The enormous potential of nuclear energy has not been realized because of concerns about safety, the management and disposal of nuclear waste, and the proliferation of weapons-grade materials. Peter Hastings (published here) discusses the programs that explore complete nuclear energy systems, including the recycling of spent fuel. The United Kingdom, France, Japan, and Russia already recycle fuel; the United States is the only country that still uses a single-cycle, once-through technology. The expansion of nuclear power generation in this country will require more efficient licensing and regulatory processes and a revitalized supply chain. Marvin Adams addresses the potential of nuclear fission to provide sustainable, reliable energy for centuries to come. Adams also makes a strong case for the recycling of nuclear waste.

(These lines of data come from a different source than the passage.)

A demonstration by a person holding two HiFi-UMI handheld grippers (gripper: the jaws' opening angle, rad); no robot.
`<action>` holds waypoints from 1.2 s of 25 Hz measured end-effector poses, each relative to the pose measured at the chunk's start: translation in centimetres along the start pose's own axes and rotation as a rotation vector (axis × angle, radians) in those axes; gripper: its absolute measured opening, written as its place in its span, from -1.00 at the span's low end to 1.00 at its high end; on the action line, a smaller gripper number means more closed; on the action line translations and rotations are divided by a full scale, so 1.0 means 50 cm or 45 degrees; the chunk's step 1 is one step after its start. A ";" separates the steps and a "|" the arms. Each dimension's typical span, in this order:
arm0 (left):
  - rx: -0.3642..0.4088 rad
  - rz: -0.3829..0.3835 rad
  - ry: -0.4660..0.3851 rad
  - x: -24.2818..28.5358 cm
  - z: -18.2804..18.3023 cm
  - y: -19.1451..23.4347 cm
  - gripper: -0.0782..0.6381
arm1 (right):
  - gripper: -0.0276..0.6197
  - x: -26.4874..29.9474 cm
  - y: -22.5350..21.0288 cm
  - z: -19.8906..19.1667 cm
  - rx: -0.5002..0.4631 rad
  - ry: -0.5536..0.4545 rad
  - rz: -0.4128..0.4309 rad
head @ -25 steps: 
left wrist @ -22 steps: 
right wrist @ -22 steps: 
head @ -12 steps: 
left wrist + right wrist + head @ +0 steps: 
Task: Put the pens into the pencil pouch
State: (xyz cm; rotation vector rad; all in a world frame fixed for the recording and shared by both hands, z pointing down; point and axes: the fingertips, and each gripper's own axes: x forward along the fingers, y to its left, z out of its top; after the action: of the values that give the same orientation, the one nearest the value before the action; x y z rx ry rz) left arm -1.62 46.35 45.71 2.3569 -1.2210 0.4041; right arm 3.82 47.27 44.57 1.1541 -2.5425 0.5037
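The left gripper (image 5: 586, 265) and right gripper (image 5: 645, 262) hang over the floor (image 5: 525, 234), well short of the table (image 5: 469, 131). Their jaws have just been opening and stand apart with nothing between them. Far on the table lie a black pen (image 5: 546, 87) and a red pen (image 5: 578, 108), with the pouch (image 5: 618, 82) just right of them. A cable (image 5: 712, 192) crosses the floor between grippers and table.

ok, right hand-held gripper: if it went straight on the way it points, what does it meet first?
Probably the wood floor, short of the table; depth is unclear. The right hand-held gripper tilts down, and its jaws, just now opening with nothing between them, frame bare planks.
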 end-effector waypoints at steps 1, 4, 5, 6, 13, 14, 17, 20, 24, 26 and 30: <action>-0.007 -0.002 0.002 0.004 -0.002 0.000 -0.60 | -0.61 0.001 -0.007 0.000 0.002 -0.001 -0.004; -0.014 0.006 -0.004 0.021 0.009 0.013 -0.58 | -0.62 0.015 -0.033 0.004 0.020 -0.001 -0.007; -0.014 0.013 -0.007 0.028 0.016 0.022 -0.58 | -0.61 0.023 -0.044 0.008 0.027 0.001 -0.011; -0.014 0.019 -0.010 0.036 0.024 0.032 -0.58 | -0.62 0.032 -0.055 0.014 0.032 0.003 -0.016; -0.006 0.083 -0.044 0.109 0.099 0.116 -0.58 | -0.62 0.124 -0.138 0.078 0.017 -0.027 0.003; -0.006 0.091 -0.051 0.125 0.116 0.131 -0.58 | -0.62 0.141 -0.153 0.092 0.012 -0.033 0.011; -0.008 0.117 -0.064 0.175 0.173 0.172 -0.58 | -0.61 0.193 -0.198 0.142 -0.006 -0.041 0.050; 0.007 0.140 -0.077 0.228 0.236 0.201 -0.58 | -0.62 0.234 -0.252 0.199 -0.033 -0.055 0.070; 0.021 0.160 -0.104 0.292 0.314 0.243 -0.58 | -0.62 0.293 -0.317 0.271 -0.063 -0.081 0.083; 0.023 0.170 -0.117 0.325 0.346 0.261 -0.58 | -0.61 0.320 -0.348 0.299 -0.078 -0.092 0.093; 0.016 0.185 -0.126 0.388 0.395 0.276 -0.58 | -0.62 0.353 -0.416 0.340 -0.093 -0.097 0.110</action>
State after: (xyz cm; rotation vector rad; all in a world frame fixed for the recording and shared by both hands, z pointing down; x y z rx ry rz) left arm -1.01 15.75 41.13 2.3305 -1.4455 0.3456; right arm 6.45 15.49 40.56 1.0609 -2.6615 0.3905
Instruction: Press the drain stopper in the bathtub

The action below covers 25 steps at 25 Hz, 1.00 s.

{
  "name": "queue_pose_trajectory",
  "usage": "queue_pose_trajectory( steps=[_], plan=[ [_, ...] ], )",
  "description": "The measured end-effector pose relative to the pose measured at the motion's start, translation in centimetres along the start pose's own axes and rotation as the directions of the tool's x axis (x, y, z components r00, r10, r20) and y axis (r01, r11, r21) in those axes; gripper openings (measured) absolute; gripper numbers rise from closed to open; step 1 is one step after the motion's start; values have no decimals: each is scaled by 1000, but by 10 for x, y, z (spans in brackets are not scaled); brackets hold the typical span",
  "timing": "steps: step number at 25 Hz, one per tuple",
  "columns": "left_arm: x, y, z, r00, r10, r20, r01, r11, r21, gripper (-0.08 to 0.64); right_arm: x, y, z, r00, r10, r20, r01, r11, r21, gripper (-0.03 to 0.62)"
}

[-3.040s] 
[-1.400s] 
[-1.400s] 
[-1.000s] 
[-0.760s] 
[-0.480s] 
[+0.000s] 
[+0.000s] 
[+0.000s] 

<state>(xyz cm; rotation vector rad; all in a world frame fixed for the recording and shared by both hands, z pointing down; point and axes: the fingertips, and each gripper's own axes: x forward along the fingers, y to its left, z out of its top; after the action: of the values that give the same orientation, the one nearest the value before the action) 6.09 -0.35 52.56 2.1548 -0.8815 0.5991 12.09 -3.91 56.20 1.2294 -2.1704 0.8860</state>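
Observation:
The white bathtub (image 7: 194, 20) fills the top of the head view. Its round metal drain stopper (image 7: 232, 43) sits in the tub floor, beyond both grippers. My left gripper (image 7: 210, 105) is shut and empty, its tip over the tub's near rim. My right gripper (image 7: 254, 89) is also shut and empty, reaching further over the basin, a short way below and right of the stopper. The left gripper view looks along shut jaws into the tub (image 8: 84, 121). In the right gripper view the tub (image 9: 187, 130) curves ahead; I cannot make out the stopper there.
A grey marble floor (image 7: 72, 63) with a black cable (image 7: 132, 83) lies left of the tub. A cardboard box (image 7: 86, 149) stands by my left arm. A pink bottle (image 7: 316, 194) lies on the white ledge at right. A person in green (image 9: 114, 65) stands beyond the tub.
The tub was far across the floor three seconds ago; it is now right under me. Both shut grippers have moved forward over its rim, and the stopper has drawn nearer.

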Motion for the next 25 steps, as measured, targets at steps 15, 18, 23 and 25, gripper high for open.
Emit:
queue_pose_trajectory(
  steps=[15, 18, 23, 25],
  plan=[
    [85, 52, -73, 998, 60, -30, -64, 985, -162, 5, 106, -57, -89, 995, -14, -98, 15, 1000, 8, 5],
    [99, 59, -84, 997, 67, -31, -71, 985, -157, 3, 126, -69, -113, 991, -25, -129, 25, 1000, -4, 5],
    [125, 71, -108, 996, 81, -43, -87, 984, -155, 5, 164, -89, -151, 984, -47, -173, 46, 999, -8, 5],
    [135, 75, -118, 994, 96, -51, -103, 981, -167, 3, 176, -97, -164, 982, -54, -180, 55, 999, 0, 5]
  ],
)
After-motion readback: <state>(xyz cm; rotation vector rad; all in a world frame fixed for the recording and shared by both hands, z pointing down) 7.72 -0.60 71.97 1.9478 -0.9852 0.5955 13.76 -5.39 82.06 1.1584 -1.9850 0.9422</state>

The highly publicized debates about nuclear reactors have tended to overshadow many other applications of nuclear reactions, such as the unique solutions for sensors and health care they can provide. As James Blanchard points out, alpha radiation sources could power devices implanted inside the body that could operate unattended for long periods of time with no risk of radiation damage. In the longer term, nuclear energy can also satisfy the propulsion requirements for long-duration space missions. Researchers are working to increase the practicality and efficiency of these technologies.
Quantum information technology is another area of research being vigorously pursued. Several presentations at the symposium focused on the implications of this technology for computational devices. As memory units in conventional computers approach the dimensions of an atom, their function will necessarily be determined by quantum mechanics (the quantum counterpart of the bit - the qubit - can be zero and one simultaneously). Quantum computers will require a new concept of computer architecture and new engineering; some intriguing experimental devices are already being developed. Bruce Kane assures us that quantum computer architecture will ultimately have as big an impact as the transistor and the integrated circuit.
Another speaker discussed quantum computing and cryptography. With current cryptographic methods, no matter how complex, the meaning of messages can almost always be decoded. Quantum computers, which will require unprecedented precision and complexity, will enable us to find and decode the meaning of messages and, at the same time, ensure the security of communications.
We have provided only a sampling of papers addressing these challenges and opportunities. To transform these possibilities into practical realities and to prepare our society for their implications, we will need a broad range of sustained research programs.